How To Make This Steakhouse Favorite More Plant-Forward
- Share the steak with a partner, family member, or friend reducing your consumption of red meats or animal products in general.
- Imagine meat dishes as “toppings” or garnishes to your dishes. If you choose a large salad, you can add it as a “topping” such as to this dairy-free “feta” salad.
- Make other menu options that work best for your family that are veggie-heavy. Whether that be seared asparagus after letting the steak rest, or simply a large salad with various shaved veggies, making the veggies the star of the meal.
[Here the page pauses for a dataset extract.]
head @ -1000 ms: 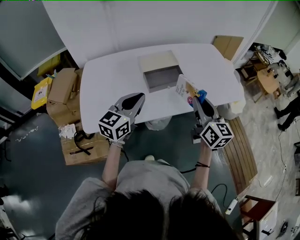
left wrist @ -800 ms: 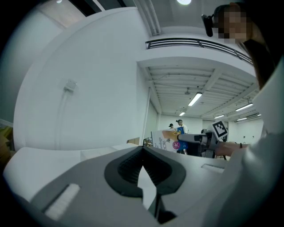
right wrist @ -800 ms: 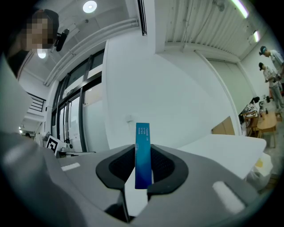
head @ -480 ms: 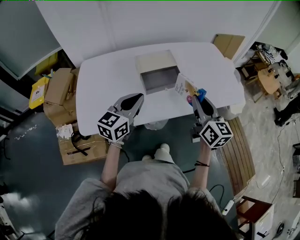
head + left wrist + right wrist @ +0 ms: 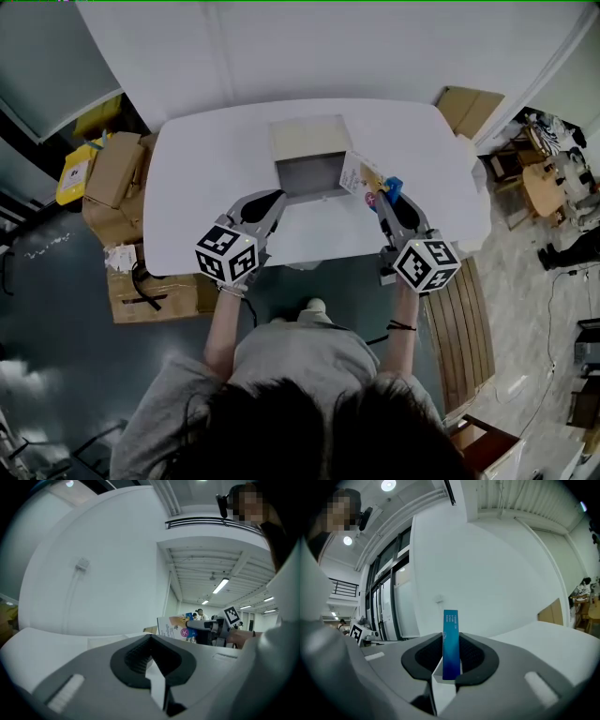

For example, using mushrooms as your main course like what I have done in my cauliflower puree and mushroom steaks is a great way to add a meaty smokey flavor without as much meat!
- Save half of your steak for breakfast the following morning. My favorite choice is breakfast tacos. Be sure to slice it extra thin so that it’s the perfect cut for tacos.
A few dish recommendations to pair or enjoy a steak leftovers meal:
- Dairy-Free Mashed Potatoes (This is a great dairy-free steak recipe side!)
- Dairy-Free Kale Caesar Salad (Add it as a “garnish!”)
- Salsa Macha (Use it in morning breakfast tacos as a steak recipe leftover meal or a steak sauce!)
catherine vogel says
hot pan to sear! so right gives a wonderful taste
I couldn’t agree more! It helps tremendously especially with this method!